Easter is quite the journey.    Here’s the whole of the story we’ve just heard – I call it The Eastemoji.

The disciples’ journey

But we can summarise the  disciples’ journey – the Eastemoji rollercoaster – to something like this.

Mary and the disciples didn’t understand what was going on – in fact they were  totally confused.  There were  tears – lots of tears, and they felt a lot like  this.  But then they encountered the risen Jesus and  everything changed because of this one truth, the bedrock of our Christian faith:  Jesus is alive!

Jesus’ journey

That was their journey – but what about  Jesus’ journey?   No-one has started higher, travelled further, stooped lower to save more people from  worse danger while giving  a greater gift  than Jesus.  What a journey – and he did that for you and for me: he did all that to set us free and call us into a new family, transformed, made new, alive in him forever.

Your journey?

So the question is… is the risen Jesus part of  your journey?  The shame and the grief and the pain and the poo emojis of life are real, they are part of everyone’s journey… but they are not the end.

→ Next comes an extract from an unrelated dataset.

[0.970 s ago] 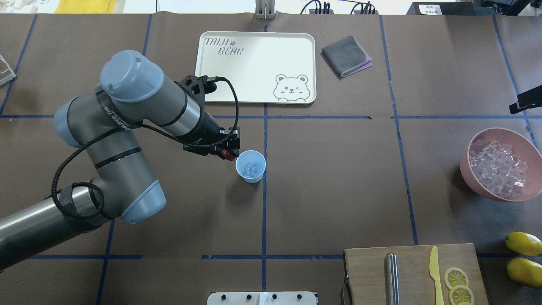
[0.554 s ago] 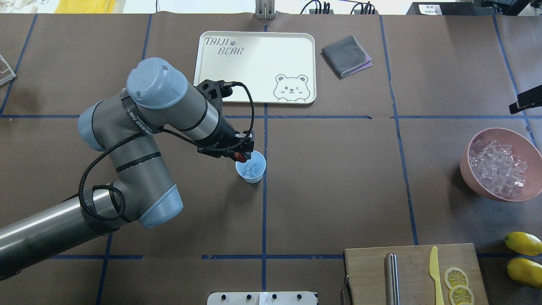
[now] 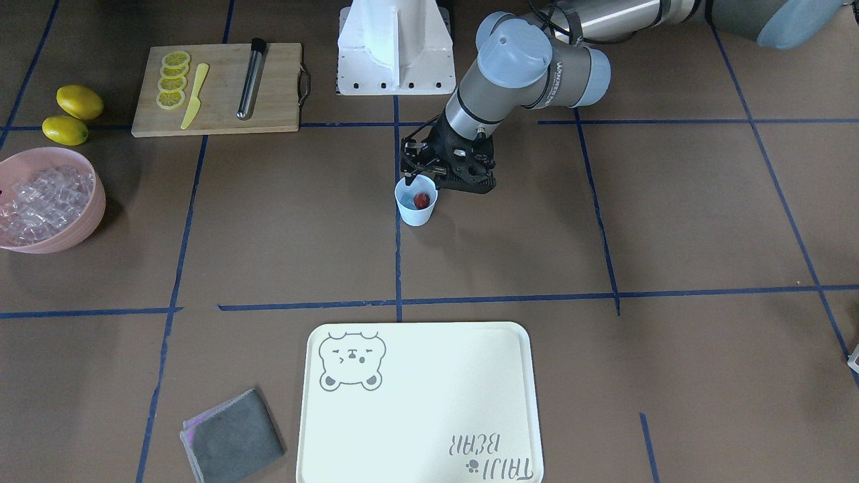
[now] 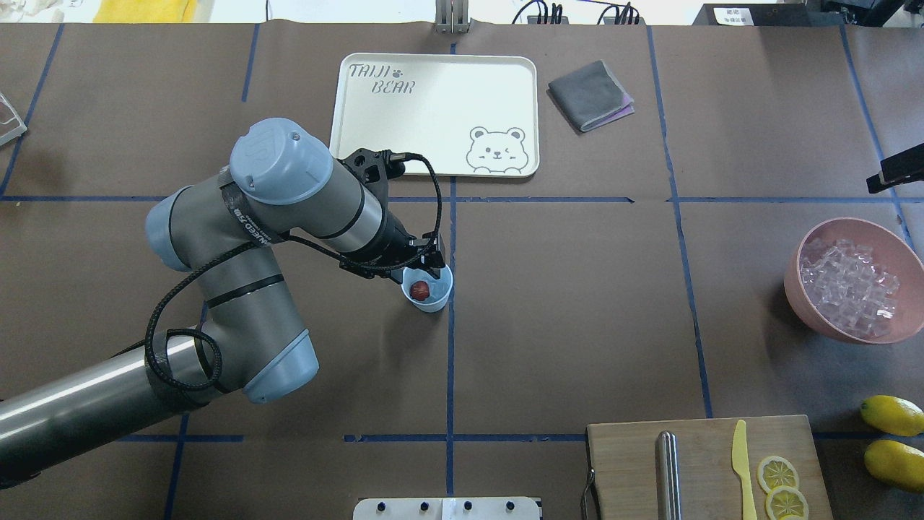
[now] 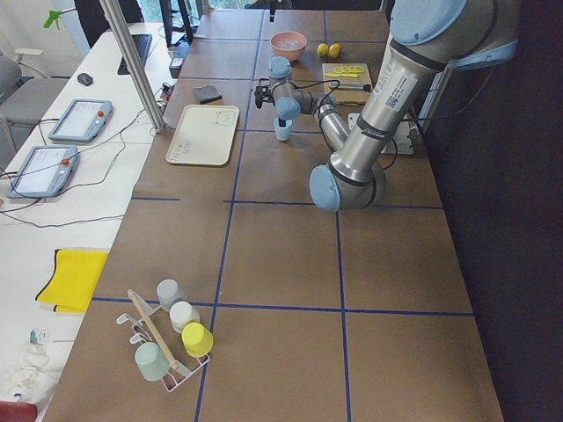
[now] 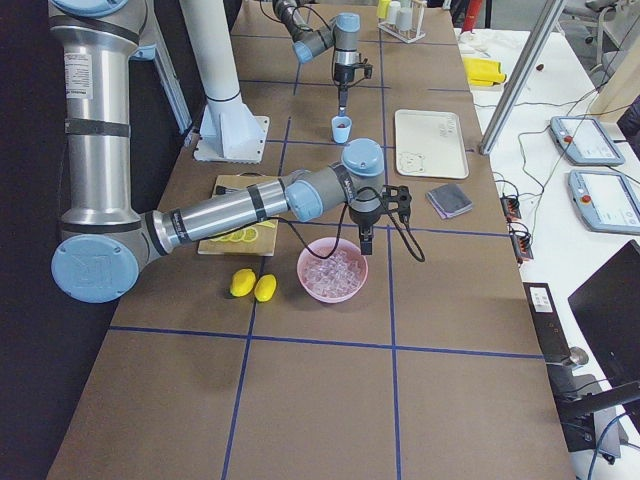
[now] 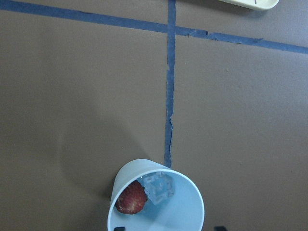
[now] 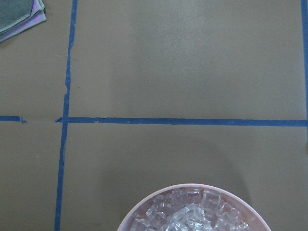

The resurrection of Jesus shows us there is more, that death is not the end, that we do not have to be ashamed: not because of how we feel (thank goodness – believe me) but because of what he has done; not because we love God but because he loved us and sent his Son as an atoning sacrifice for our sins (1 John 4.10); not because we are better but because the Spirit of God, who raised Jesus from the dead, lives in [us] (Romans 8.11).

For it gets better: the life God offers us is not only about a wonderful future but a transformed today.  Jesus’ journey – of life through death – is a journey he invites us to live every single day by the power of his Spirit: choosing to follow Jesus and nothing or no-one else; choosing to live his best life for us; refusing to let our pain have the final word; letting his light shine through the cracks of our brokenness.  And friends oh, how his light shines!

Don’t wait another day – this is your opportunity.  Don’t stay stuck in your story but respond to his invitation to be part of his story.  If we let go of our old life, full of ‘me’ and ‘mine’, if we repent and turn away from our old life, we are facing God and our hands are open ready to receive his gift of love, his life, which is stronger than death.

Alleluia!  Christ is risen!  (He is risen indeed, Alleluia!)